Dentons Rodyk practice areas include banking and finance, energy, infrastructure, mergers and acquisitions, capital markets, regulatory compliance, fintech, trusts and estates, wealth planning, intellectual property, and corporate real estate. Dispute resolution services include commercial litigation, international arbitration, restructuring and insolvency, bankruptcy, and white-collar crime investigations.

In 2022, amid the COVID-19 pandemic, Dentons Rodyk transitioned to remote working and expanded its use of digital workflows and artificial intelligence tools for document review to support business continuity during work from home measures. The firm later resumed office operations, replacing individual workstations with open and shared workspaces. Hybrid work policies were introduced, including financial support for home office setups and a rotational work-from-home system.

== Charitable initiatives ==
In 2021, Dentons Rodyk established an environmental, social, and governance (ESG) practice.

In 2021, Dentons Rodyk formed a joint initiative with the Singapore Association of Women Lawyers (SAWL) to raise funds for the SAWL Scholarship Fund, which supports educational access for students with physical or mental disabilities.

In 2022, Dentons Rodyk established a philanthropy and non-profit practice to provide legal advice to charitable organizations and donors.

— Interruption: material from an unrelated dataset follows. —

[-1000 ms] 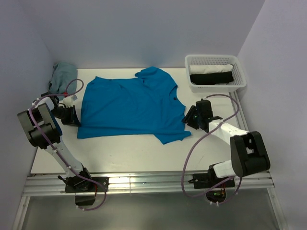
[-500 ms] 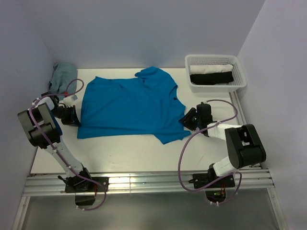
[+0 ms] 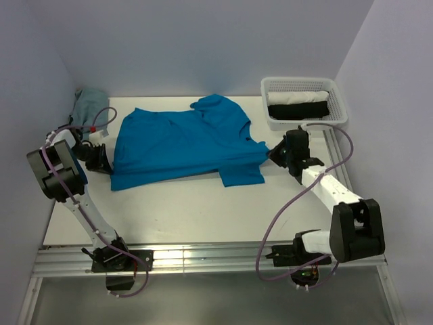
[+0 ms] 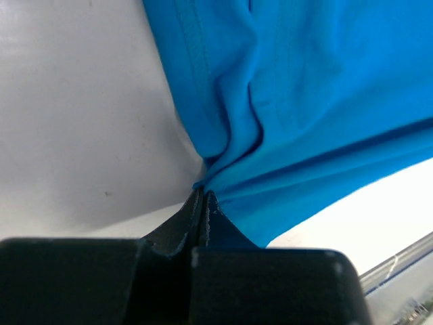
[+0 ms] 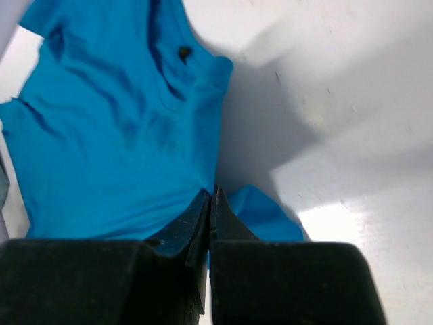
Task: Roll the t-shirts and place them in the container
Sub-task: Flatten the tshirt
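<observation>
Cerulean-blue cotton covers the middle of the white table [image 3: 189, 217]: the t-shirt [image 3: 183, 145] lies mostly flat, stretched crosswise between the two arms, with one sleeve folded up toward the far wall and the other lying toward the near edge. The left gripper [image 3: 103, 160] sits low at the shirt's left edge, its jaws clenched on a bunch of the fabric; in the left wrist view the cloth gathers into creases that run into the closed tips. The right gripper [image 3: 274, 154] is at the opposite edge, beside the neckline, its jaws pressed together on a pinch of the blue cloth, which is drawn out to a point there. In the right wrist view blue fabric shows on both sides of the closed tips. At the far right corner stands a white mesh basket [image 3: 342, 108], apart from the shirt, holding a white roll [image 3: 301, 97] and a black roll [image 3: 298, 110] side by side. A crumpled grey-green cloth [image 3: 88, 108] lies in the far left corner, near the left arm.
</observation>
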### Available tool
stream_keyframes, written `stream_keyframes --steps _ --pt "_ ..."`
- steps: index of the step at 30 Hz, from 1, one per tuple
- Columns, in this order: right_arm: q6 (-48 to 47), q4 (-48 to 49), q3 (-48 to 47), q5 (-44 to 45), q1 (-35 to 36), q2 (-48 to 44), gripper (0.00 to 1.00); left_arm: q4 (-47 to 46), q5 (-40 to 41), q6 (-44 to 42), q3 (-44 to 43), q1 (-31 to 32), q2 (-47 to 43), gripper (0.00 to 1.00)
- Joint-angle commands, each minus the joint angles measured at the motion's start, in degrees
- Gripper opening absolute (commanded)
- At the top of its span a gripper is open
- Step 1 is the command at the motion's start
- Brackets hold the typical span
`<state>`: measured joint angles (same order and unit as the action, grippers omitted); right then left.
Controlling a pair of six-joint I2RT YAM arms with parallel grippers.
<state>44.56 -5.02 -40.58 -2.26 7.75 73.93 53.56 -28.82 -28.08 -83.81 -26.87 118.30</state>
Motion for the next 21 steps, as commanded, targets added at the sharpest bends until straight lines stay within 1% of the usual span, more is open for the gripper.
stream_keyframes --steps 1,2,4,5,6,8,9,11,14,16,17,19,20,21 --pt "-3.6 -4.3 -2.4 6.83 -0.54 0.59 0.0 -2.84 2.27 -2.43 -4.07 0.85 2.98 0.0" --pt "-3.6 -3.52 -2.66 6.57 -0.45 1.64 0.0 -3.72 3.58 -1.81 -5.21 2.16 4.38 0.0" --pt "-3.6 -2.29 -3.63 6.39 -0.45 4.9 0.0 -3.12 3.59 0.02 -10.74 3.4 6.58 0.0" --pt "-3.6 -1.76 -3.89 6.22 -0.45 5.86 0.0 -2.59 3.94 1.0 -13.2 4.36 9.46 0.0" --pt "-3.51 -1.32 -4.68 6.39 -0.45 7.61 0.0 -2.15 3.95 1.96 -18.53 4.55 10.88 0.0" --pt "-3.69 -0.87 -5.74 6.39 -0.45 10.34 0.0 -0.57 2.99 3.72 -23.83 4.9 15.0 0.0" --pt "-3.86 -0.96 -6.79 6.39 -0.45 11.05 0.0 1.0 2.63 4.34 -28.21 5.07 15.99 0.0" --pt "-3.95 -0.35 -7.15 6.22 -0.37 11.93 0.0 1.46 1.93 4.69 -30.87 5.25 17.13 0.0" --pt "-4.04 0.44 -6.97 5.6 -0.37 13.43 0.0 1.19 2.28 3.65 -30.45 6.04 16.44 0.01" --pt "-4.04 1.06 -6.62 5.07 -0.1 13.96 0.0 1.46 1.66 3.03 -29.49 6.3 14.87 0.13" --pt "-4.04 1.24 -6.27 4.99 0.07 14.31 0.0 1.02 1.49 2.85 -27.91 6.22 13.81 0.24" --pt "-3.86 2.02 -6.09 4.64 0.6 14.66 0.0 -1.0 1.75 3.11 -25.97 6.22 10.83 0.34" --pt "-3.86 2.11 -5.92 4.37 0.69 15.01 0.0 -1.44 1.66 3.03 -24.75 6.22 9.85 0.43" --pt "-3.77 2.2 -6.09 4.46 0.86 15.19 0.0 -1.7 1.83 3.55 -24.47 6.22 8.97 0.46"
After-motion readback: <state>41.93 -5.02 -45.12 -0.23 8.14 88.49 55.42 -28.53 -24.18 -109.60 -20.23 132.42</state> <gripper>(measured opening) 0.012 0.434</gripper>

The firm has acted as an anchor firm for the Law Society of Singapore's Community Legal Clinics and has supported the Criminal Legal Aid Scheme since 2015. A formal pro bono policy was implemented in 2018.

==Notable lawyers and alumni==
- James Guthrie Davidson, founding partner of the firm.
- Philip Jeyaretnam, , former Managing Partner and Judge of the Supreme Court of Singapore.
- Quentin Loh, , former Judge of the Appellate Division of the High Court of the Supreme Court of Singapore
- Robert Carr Woods, founding partner and first editor of the Straits Times.
- Zhulkarnain Abdul Rahim, currently a Minister of State with the Singapore Government.

==Awards and recognition==
Dentons Rodyk was recognized in The Straits Times Singapore’s Best Law Firms rankings in the Charities, Not-for-Profit Associations and Pro Bono category in 2023 and 2024. The firm was also named a conferee of the Champions of Good title in 2022 and 2024.

Dentons Rodyk has been recognized by IFLR1000, The Legal 500 Asia Pacific, Chambers and Partners, Benchmark Litigation Asia Pacific, Lexology, Asian Legal Business, and Asialaw. The firm was named one of The Straits Times Singapore's Best Law Firms from 2021 to 2026. It was also ranked among the top foreign law firms globally for India-related matters by India Business Law Journal in 2024 and 2025.